**Activity**
A full, word-for-word copy of the listing below is needed; leave the images out of it.

**Data**

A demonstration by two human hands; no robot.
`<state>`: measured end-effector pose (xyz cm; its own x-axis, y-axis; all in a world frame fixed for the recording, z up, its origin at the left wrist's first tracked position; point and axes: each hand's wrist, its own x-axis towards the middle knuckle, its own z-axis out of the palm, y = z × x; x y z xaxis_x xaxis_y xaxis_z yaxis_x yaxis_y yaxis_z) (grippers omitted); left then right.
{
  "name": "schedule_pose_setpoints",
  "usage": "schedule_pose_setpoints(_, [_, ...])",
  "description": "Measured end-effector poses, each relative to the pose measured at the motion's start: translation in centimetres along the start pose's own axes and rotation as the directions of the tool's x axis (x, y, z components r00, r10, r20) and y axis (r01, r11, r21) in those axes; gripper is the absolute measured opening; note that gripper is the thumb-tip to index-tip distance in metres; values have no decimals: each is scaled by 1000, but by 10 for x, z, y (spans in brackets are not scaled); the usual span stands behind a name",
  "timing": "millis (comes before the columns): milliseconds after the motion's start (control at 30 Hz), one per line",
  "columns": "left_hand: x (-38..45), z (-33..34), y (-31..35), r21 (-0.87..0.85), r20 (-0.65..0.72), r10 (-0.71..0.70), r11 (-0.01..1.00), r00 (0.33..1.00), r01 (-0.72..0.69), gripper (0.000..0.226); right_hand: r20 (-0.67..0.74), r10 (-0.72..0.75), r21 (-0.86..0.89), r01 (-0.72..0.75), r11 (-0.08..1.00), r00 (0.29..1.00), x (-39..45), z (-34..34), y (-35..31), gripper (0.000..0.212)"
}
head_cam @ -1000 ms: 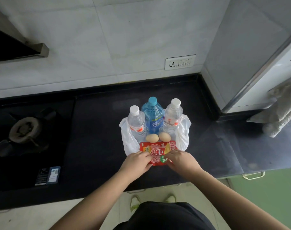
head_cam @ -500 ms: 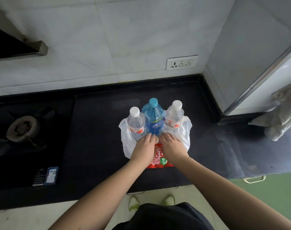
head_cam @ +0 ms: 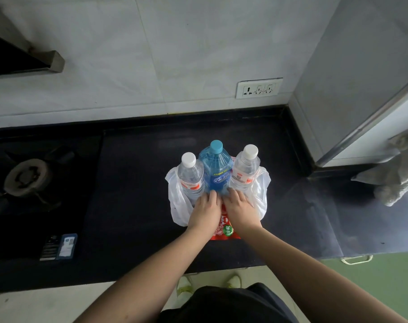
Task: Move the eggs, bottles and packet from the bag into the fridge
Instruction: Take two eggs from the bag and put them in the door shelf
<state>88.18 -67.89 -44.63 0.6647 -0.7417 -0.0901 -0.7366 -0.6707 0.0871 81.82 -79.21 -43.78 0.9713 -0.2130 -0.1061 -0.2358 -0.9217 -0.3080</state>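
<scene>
Egg step in hand: left hand (head_cam: 206, 210) and right hand (head_cam: 239, 209) lie palm-down inside the bag (head_cam: 177, 206), over the packet (head_cam: 224, 227), bottles (head_cam: 215, 169) at twelve o'clock. Eggs hidden; grasp unclear. Next: lift gently.

a glossy black stone table (head_cam: 133, 206) ran beneath a pale tiled wall (head_cam: 175, 54) bearing a white socket plate (head_cam: 259, 87); green floor (head_cam: 389, 276) lay right.

Left hand (head_cam: 205, 212): palm down, fingers curled forward, bare forearm extended from lower left. Right hand (head_cam: 239, 208): palm down, just beside the left, fingers curled; closure of either grip hidden.
</scene>
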Motion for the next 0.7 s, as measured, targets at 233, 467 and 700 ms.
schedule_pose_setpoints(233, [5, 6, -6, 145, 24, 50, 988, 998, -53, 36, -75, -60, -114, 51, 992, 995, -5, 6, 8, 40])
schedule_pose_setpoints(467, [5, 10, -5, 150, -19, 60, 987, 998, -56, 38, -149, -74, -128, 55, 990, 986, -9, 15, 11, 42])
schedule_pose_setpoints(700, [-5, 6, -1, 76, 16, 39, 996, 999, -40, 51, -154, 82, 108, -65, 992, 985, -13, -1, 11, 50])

**Problem solution**
A demonstration by two human hands; no robot.
`<state>`: measured end-effector pose (xyz cm; its own x-axis, y-axis; all in a world frame fixed for the recording, z up, its origin at the left wrist's first tracked position; point and axes: each hand's wrist, its own x-axis towards the middle knuckle, its own z-axis out of the palm, y = z × x; x y z xaxis_x xaxis_y xaxis_z yaxis_x yaxis_y yaxis_z) (grippers omitted); left then right.
{
  "name": "schedule_pose_setpoints",
  "usage": "schedule_pose_setpoints(_, [_, ...])",
  "description": "Measured end-effector poses, each relative to the pose measured at the motion's start: translation in centimetres along the start pose's own axes and rotation as the directions of the tool's x axis (x, y, z components r00, r10, r20) and y axis (r01, r11, r21) in those axes; gripper is the absolute measured opening; note that gripper is the thumb-tip to index-tip distance in metres; values have no decimals: each is scaled by 1000, but by 10 for x, z, y (spans in brackets are not scaled); the usual span stands behind a name",
  "timing": "millis (comes before the columns): milliseconds after the motion's start (control at 30 Hz), one per line",
  "columns": "left_hand: x (-38..45), z (-33..34), y (-31..35), r21 (-0.87..0.85), r20 (-0.65..0.72), r10 (-0.71..0.70), r11 (-0.01..1.00), r00 (0.33..1.00), r01 (-0.72..0.69), gripper (0.000..0.226); right_hand: r20 (-0.67..0.74), r10 (-0.72..0.75), r21 (-0.86..0.89), r01 (-0.72..0.75), r11 (-0.08..1.00), r00 (0.29..1.00), x (-39..45), z (-34..34), y (-35..31), gripper (0.000..0.212)"
}
head_cam @ -1000 ms: 
head_cam @ -500 ms: 
head_cam @ +0 ms: 
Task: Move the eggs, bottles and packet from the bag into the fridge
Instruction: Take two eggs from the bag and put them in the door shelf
<state>88.18 -67.89 -44.63 0.6647 -0.7417 -0.0901 -0.7366 -0.6707 0.0871 81.82 -79.21 -43.78 0.9713 -0.2130 -0.1061 -0.2358 -0.9217 -0.3080</state>
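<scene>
Egg step in hand: left hand (head_cam: 206, 210) and right hand (head_cam: 239, 209) lie palm-down inside the bag (head_cam: 177, 206), over the packet (head_cam: 224, 227), bottles (head_cam: 215, 169) at twelve o'clock. Eggs hidden; grasp unclear. Next: lift gently.

a glossy black stone table (head_cam: 133, 206) ran beneath a pale tiled wall (head_cam: 175, 54) bearing a white socket plate (head_cam: 259, 87); green floor (head_cam: 389, 276) lay right.

Left hand (head_cam: 205, 212): palm down, fingers curled forward, bare forearm extended from lower left. Right hand (head_cam: 239, 208): palm down, just beside the left, fingers curled; closure of either grip hidden.
</scene>
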Motion for the next 0.7 s, as measured, targets at 233, 467 and 700 ms.
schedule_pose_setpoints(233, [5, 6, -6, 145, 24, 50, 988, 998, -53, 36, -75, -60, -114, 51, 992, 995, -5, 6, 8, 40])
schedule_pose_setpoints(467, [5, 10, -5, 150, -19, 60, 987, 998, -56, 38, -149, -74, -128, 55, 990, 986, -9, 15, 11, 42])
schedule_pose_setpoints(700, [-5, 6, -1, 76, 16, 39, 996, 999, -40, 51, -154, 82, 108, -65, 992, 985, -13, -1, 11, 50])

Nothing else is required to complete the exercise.